Who fund managers partner with matters.
For hedge fund managers and alternative investment managers looking to make sure their service providers align with institutional client expectations, the names and breadth of experience of your administrators, auditors, custodians, legal, and prime broker team are critical components to long-term success.
Is this then a surprise: Three in ten hedge fund managers have changed at least one service provider in the past year, said Preqin.
A Focus on Due Diligence
Why change partners? According to Preqin, “Examining the length and quality of a fund manager’s service provider relationships has become an essential part of institutional investors’ due diligence processes.” See the Preqin May 2016 report here.
A Focus on Core Competencies
Most managers, not surprisingly, like to focus on what they do best. “The push for more efficient business models has also encouraged an increasing number of fund managers to outsource more business functions to third-party providers, in order to concentrate on their core business of generating alpha for their clients.”
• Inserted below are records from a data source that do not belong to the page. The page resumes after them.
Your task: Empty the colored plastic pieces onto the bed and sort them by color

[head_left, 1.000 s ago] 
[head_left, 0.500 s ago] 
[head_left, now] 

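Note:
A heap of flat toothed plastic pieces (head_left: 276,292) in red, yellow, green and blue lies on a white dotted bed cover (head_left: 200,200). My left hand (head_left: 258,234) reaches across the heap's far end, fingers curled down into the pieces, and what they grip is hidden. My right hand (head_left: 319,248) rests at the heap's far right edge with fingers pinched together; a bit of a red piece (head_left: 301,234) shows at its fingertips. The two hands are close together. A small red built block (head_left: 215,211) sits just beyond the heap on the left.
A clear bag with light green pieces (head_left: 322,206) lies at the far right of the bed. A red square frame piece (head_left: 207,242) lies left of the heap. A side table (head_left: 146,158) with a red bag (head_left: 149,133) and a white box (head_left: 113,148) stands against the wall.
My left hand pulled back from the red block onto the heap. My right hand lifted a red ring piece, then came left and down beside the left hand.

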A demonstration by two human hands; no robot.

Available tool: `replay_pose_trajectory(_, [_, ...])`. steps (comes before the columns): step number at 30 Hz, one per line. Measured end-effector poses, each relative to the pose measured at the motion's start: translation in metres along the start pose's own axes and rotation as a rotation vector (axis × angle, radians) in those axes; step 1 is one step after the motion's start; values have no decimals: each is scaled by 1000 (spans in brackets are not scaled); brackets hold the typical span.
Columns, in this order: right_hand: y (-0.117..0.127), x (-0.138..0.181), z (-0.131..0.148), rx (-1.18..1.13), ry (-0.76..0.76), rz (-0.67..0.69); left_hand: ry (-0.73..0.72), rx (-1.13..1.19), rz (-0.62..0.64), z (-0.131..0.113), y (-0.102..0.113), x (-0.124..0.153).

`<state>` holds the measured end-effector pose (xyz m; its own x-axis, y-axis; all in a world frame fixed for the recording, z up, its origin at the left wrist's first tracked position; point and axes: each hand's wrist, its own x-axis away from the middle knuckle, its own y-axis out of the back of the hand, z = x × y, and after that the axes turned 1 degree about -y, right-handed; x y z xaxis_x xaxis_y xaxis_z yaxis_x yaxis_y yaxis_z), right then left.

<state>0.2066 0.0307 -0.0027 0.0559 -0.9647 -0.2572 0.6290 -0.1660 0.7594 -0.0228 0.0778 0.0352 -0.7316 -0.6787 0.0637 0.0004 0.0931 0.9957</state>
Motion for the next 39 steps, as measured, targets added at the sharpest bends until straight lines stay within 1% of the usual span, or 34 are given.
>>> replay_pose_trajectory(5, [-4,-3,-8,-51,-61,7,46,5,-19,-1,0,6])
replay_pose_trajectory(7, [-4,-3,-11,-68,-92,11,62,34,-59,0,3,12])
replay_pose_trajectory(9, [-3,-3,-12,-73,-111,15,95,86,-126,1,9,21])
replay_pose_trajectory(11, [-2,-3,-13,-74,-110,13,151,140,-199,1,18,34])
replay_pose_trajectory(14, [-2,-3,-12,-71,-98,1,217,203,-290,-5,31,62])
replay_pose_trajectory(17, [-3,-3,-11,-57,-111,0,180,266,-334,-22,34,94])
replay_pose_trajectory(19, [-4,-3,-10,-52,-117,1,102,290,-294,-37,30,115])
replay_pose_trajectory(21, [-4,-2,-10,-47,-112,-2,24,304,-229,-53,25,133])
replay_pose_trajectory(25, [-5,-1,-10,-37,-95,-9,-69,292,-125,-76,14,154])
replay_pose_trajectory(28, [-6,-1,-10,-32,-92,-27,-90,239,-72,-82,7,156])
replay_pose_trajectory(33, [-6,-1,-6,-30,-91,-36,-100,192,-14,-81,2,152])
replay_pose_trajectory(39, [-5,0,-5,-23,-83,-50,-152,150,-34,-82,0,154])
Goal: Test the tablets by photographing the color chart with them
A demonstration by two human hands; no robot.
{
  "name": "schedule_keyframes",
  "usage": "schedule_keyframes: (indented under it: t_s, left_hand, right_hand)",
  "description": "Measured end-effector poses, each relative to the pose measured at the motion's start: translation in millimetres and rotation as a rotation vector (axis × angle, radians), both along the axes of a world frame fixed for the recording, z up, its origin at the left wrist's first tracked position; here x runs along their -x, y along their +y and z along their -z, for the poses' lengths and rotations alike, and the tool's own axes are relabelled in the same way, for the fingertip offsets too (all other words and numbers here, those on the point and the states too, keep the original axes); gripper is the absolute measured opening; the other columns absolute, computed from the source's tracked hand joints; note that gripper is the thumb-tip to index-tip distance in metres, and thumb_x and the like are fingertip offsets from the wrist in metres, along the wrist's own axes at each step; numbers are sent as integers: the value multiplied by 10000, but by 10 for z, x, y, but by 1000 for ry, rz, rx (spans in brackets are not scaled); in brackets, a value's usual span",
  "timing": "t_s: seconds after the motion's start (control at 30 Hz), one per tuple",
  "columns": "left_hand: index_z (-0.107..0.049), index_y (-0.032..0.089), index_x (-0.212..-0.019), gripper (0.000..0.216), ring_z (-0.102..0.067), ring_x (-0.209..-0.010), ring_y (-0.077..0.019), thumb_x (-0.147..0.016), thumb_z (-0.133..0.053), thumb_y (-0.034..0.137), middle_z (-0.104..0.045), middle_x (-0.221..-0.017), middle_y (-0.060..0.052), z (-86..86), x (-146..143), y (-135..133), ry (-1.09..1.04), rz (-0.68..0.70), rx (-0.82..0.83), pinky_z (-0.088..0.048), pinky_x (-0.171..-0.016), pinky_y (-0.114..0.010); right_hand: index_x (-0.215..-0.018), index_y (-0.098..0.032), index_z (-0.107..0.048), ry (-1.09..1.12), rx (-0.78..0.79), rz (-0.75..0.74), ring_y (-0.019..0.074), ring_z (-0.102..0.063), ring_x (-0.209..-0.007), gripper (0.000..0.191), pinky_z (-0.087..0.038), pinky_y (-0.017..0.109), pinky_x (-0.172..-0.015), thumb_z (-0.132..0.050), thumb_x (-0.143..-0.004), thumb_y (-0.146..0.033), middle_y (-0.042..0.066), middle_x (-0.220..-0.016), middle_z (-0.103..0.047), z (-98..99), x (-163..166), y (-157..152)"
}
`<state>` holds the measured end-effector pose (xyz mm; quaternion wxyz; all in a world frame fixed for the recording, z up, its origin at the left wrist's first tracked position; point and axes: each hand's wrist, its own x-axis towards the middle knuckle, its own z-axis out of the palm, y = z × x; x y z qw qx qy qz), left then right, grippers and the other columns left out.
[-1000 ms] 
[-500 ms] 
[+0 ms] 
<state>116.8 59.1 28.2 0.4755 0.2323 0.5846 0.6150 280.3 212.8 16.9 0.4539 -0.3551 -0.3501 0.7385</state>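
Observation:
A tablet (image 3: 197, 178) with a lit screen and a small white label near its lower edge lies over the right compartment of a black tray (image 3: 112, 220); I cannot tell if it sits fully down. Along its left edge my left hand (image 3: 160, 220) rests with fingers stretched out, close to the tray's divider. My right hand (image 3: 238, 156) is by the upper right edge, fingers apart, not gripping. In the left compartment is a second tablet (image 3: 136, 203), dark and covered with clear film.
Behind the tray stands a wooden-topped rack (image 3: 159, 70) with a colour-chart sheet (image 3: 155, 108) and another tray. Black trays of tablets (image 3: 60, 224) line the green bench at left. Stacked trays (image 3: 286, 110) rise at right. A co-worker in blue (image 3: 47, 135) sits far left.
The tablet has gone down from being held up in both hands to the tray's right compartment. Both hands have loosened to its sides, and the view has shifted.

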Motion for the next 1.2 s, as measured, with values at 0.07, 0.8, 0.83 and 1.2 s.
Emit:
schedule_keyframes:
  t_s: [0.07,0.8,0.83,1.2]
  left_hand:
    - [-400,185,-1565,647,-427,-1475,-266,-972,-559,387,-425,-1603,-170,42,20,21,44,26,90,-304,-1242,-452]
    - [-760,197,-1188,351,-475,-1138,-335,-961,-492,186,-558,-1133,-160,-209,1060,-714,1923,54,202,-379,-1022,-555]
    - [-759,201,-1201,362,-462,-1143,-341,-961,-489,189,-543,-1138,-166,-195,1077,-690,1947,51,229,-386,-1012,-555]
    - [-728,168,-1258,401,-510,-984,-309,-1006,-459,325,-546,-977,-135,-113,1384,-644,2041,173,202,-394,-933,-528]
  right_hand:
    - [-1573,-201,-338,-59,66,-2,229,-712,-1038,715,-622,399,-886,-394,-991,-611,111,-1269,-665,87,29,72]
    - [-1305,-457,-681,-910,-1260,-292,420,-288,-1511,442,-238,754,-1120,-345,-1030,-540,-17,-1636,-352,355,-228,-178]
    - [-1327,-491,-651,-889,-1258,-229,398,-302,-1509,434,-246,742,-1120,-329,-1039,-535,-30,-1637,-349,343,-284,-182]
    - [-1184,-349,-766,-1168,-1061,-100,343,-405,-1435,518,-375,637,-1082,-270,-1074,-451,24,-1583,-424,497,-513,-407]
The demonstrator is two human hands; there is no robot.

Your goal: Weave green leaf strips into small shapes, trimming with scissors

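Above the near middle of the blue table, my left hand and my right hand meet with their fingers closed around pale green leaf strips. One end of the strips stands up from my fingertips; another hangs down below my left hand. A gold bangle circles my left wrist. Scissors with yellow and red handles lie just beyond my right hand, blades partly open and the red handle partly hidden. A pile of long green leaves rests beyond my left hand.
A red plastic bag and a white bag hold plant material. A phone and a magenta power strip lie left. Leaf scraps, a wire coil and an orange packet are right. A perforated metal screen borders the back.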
The most outsourced functions, according to the report, were IT (41%), legal and compliance (23%), human resources (16%), back office (15%), operations (7%), marketing and business development (5%), investor relations (3%), and portfolio management (2%).
Table on why funds change providers
A Focus on Poor Service
Four in ten hedge fund managers changed service providers because of perceived poor service. “As firms grow their assets under management (AUM) and increase the number of investors that they are dealing with, they may find that some of their service providers are no longer suited to their business; equally, these managers may feel that they are not receiving an adequate service from their service provider, or need to cut costs.”
A Focus on Increased Pricing
Two in ten fund managers have had at least one service provider raise their fees in the past 12 months. While not true of all fund managers, a few may see this as a pass-along cost. “Many of these costs are ultimately paid for by investors,” said Preqin, “Either through management fees or specific expenses pass-through charges.”
Do fund managers think their clients are concerned about increased service provider cost? 42% were just not sure, 37% said not, and only 21%, according to the Preqin study, said that increased service provider fees was an issue.
Who in the service world is growing? While past is not prologue, of course, Morgan Stanley Prime Brokerage has been a major player in fund launch business in the last two years. According to Preqin, “37% of hedge funds launched since the beginning of 2015 are serviced by Morgan Stanley Prime Brokerage.”